De un tiempo para acá, Peña Nieto ha empezado su diálogo con la clase política mexicana: a todos los ha tratado distinto, para cada uno ha tenido palabras específicas, señales, gestos, etc. En el caso particular de Sinaloa, ustedes ya lo saben, recibió al gobernador a solas… bueno, no tanto: se hizo acompañar de David López. ¿Qué diablos quiso decir esto? Yo tengo dos hipótesis, la primera y la segunda.

Si el mensaje es para MALOVA, no es una buena noticia para el gobernador: cualquier asunto a tratarse con el gobierno federal, deberá pasar por David López, lo cual no es poca cosa. No olvidemos que los chilorio power tienen dos cosas que los distinguen: una larga historia de derrotas (les falló con Del Mazo y con Colosio, por lo menos) que les ha impedido desembarcar al poder en Sinaloa y, efectivamente, una profunda vocación de poder de la que nunca han renegado ni la han negado. En pocas palabras, su bandera es la avidez. Peña nieto, pues, no le estaría poniendo un obstáculo, sino un trabuco, al gobernador.

Pero el mensaje puede tener otro destinatario: los grupos priistas de Sinaloa. La restauración del priismo no concluye con su regreso a Los Pinos, es sólo su inicio. Las mayores resistencias con seguridad vendrán después en aquellos estados gobernados por priistas, que estarán poco dispuestos a abandonar el divertido papel de virreyes y que cuentan con la fuerza y los recursos para oponerse, y ahí no entra Sinaloa. Aquí, ante la ausencia de una fuerza centrípeta, los priistas se han balcanizado y requieren de un manotazo para volver al orden, y el gesto de Peña Nieto bien puede estar cumpliendo la función de “la línea”, a la que son tan afectos los tricolores.

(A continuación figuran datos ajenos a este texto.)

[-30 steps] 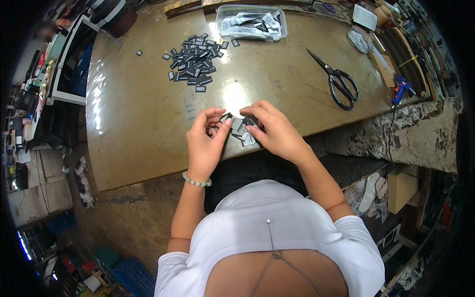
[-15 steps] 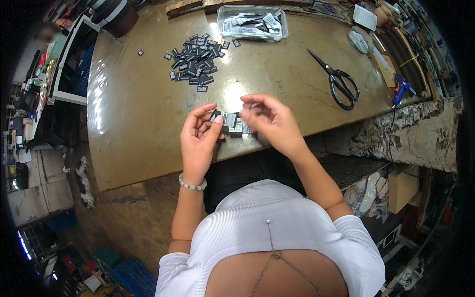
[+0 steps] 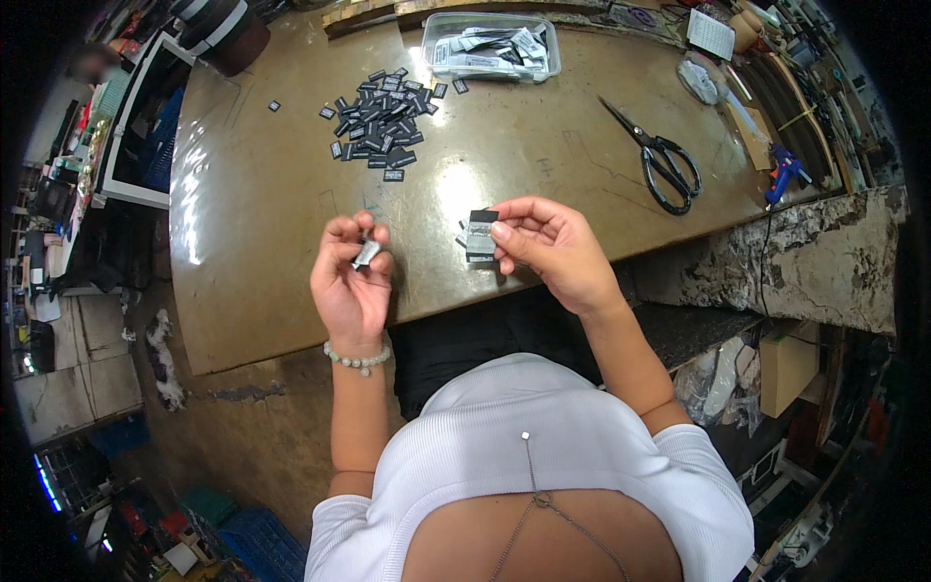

¿Para dónde, entonces, va la señal?

Creo que hay que estar pendientes de dos acontecimientos que ya están encima, la discusión del bono cupón cero y el cambio en el CDE del PRI. Si los diputados locales no aprueban el nuevo crédito, el gobierno estatal tiene un grave problema, y no por la falta de esos recursos, sino por todo lo que estaría por venir, empezando con las elecciones del año que entra. Por otra parte, lo que ocurra en el CDE del PRI será la madre de todas las señales; si finalmente hay cambio de dirigencia, casi puedo asegurar que la responsabilidad caerá en alguien ajeno a cualquiera de los grupos locales, si en cambio se mantiene todo igual, y se le sumara la negativa al nuevo crédito, el PRI estaría repitiendo aquella parte del discurso de toma de posesión de Winston Churchill cuando, refiriéndose a los alemanes, dijo: les llevaremos la guerra hasta su territorio, hasta sus ríos y sus montañas, sus ciudades, sus granjas y sus casas.

Yo apuesto a que el crédito será aprobado. Cualquiera sabe que no es bueno abrir dos frentes en un mismo sitio.